Never Too Late to Write

Reprinted from an article published in Coastlines, Summer, 2014

My novel, What Came Before, took more than twelve years to write.
I’m not bragging about that. The book is only 242 pages long and it’s not a deep philosophical treatise on man’s inhumanity to man. There are no white whales, no Dublin boarding houses, no Madeleines, so why did it take me so long?

Well, life got in the way.

My dream of becoming a writer began in childhood. My mother read me the Bobbsey Twins, and my dad introduced me to the dauntless Nancy Drew. After devouring Little Women, I knew I had to be a writer, just like Jo. I drew pictures of books, my books, with enticing titles along the spines, my name just below. At 12, I scribbled a “novel” in purple ink about the Twellington twins and their nine siblings.

I was surprised in high school to find out that my Creative Writing teacher had entered one of my short stories in the Atlantic Monthly High School Writing Contest and more surprised when I won second place. “Collision,” I thought, was just the beginning.

After graduating with a B.A. from UCSB in 1970 and getting a Masters’ Degree in English at Long Beach State in 1971, I found myself in need of a career—or at least a job. I had to support myself, but I was certain I could dig up the “spare time” to write. As a kid of the 50s and 60s, I thought time grew like fat plums waiting to be plucked, but as a full-time worker bee, I couldn’t find the tree, let alone the fruit. Still I thought, one day, some day.

Now I realize I had to live my life before I could write. When I look back, I can identify those moments of learning that gave me the confidence and know-how to put words on paper.

As a trainee in a department store executive training program, I learned that the Junior Department in Del Amo was only a small segment of huge enterprise. Behind the selling floors, the dressing rooms, and the customers was a complex operation spread over 40+ stores as well as a blocks-long system of offices and warehouses. In the beginning I vaguely understood the size and shape of the company, but not its intricacies, how it actually functioned. Later, as a writer, this experience helped me understand that behind a basic storyline, there is structure, a way of doing things, a way of controlling results.

As a Gap store manager, my job was about people—customers and employees. I understood something about human nature, but not enough. My first lesson came before I was even hired. The company gave all new employees an “honesty” test. It seemed obvious to me that anyone could pass whether they were honest or not, so I asked the man who hired me if anyone ever failed. His answer?

Yes, they did. A high percentage. This surprised me and forced me to become more aware of how very different we are from each other.

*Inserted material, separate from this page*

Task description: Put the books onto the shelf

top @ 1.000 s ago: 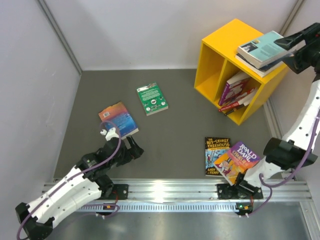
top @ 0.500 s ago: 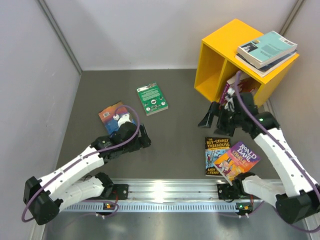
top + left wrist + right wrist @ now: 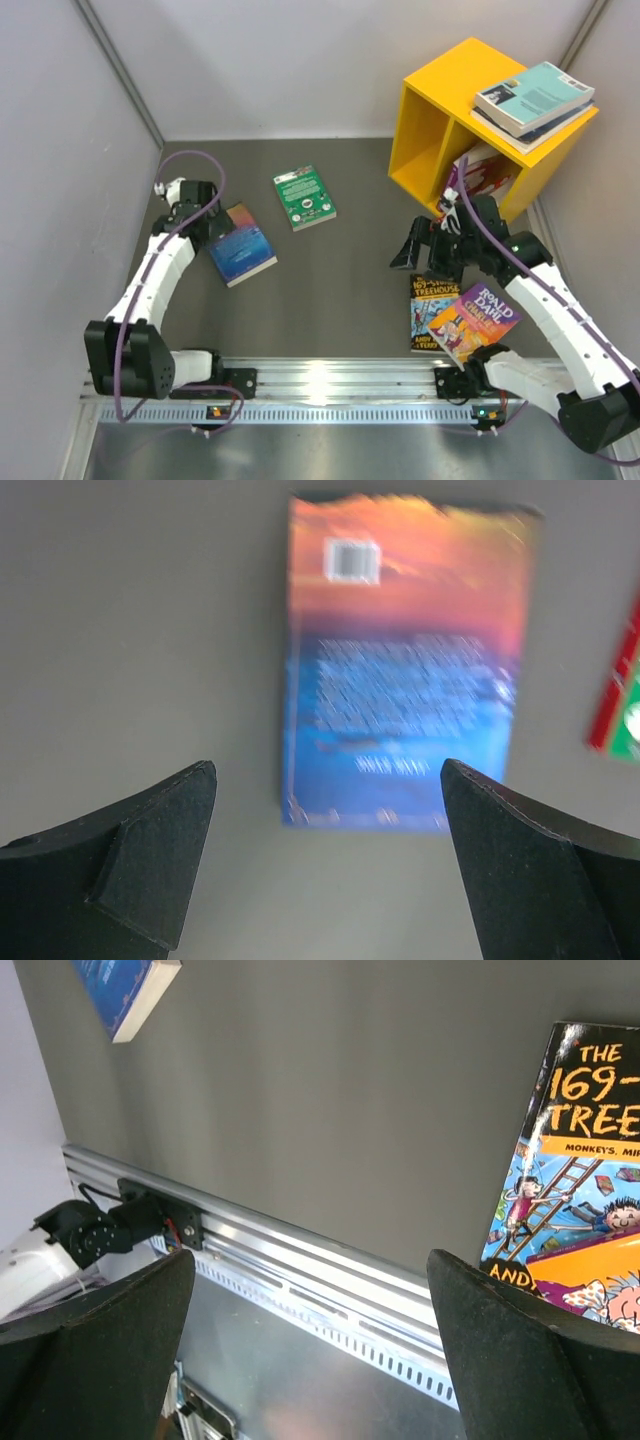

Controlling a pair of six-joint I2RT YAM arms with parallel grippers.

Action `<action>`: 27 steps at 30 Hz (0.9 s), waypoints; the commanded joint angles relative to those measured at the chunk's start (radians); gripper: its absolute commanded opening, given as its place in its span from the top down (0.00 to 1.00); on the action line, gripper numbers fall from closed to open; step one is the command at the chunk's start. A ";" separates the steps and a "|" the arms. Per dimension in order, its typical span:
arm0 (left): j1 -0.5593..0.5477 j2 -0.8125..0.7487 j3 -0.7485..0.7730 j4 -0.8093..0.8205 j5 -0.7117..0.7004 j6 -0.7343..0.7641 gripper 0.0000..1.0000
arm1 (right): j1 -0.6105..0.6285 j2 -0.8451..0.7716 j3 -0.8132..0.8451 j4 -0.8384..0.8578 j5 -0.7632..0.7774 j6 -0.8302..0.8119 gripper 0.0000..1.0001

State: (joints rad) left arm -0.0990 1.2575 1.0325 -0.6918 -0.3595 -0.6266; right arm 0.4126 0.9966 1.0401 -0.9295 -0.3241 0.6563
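Here the left gripper (image 3: 328, 772), wide and empty, faces the blue-and-orange book (image 3: 400, 670) lying flat just ahead, long axis running straight away, barcode end farthest, bare tabletop (image 3: 130, 630) to its left. The right gripper (image 3: 310, 1260), likewise spread and empty, has the Treehouse book (image 3: 575, 1160) at its right; only the top view shows the yellow shelf (image 3: 430, 100) behind it.

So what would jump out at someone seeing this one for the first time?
The bright yellow shelf at the far right, with a stack of books on top and leaning books in its right compartment. Then the books lying on the grey floor: a green book mid-floor, a blue and orange book in front of the open left claw, and a Treehouse book under a Roald Dahl book near the right arm's base.
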 commanded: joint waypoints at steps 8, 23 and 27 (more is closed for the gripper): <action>0.191 0.307 0.146 0.244 0.060 0.073 0.01 | 0.020 -0.127 -0.095 -0.094 -0.023 -0.031 0.01; 0.272 0.638 0.313 0.298 0.189 0.019 0.01 | 0.018 -0.053 -0.060 -0.129 0.045 -0.083 0.00; 0.272 0.666 0.301 0.314 0.208 0.001 0.01 | 0.018 -0.015 -0.048 -0.120 0.046 -0.099 0.00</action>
State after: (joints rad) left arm 0.1711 1.9129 1.3109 -0.4152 -0.1871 -0.6041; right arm 0.4171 0.9657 0.9394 -1.0637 -0.2955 0.5854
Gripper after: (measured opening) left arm 0.991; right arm 0.996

Later, as a district manager, when I had to figure out how to foster top performances in others, I developed more insights into what motivates and what discourages people. Strong characters in good stories have to want something. What pulls the reader along is how those characters respond to the obstacles put between them and their desires.

Tupperware came next. Yep, I learned everything there is to know about eradicating mold from my refrigerator, but more importantly, this job forced me to rely on myself to get what I wanted. It taught me to rally to the task, to observe and imitate successful behaviors, to give encouragement as well as to accept it, and to think on my feet. Selling Tupperware made me feel something like a stand-up comedian—the more they laughed, the more I sold—and I became addicted to being “in the zone,” that feeling that comes when everything I do works. I had forgotten how that felt. I knew it was finally time to write. My first screenplay was called “Plastic Dreams,” about a man who seeks refuge in selling Tupperware.

I began to write screenplays, stories, random poems, and journal entries. I took extension classes, went to conferences and workshops. By the time my kids left home to chase their own dreams, I was beginning to understand what made good writing. I accepted that writing well doesn’t just happen, but that it comes with practice and study.

I am proudest of not giving up, of refusing to abandon my writing dream. Many of my pieces of both fiction and non-fiction have been published including sixty short stories, an eight-story collection about mothers and daughters called Pomegranate, a second collection almost completed, a novella serialized in Pure Slush’s 2014 project, and of course, my suspense novel, What Came Before. I’m 65 years old.  Thank goodness, it’s never too late.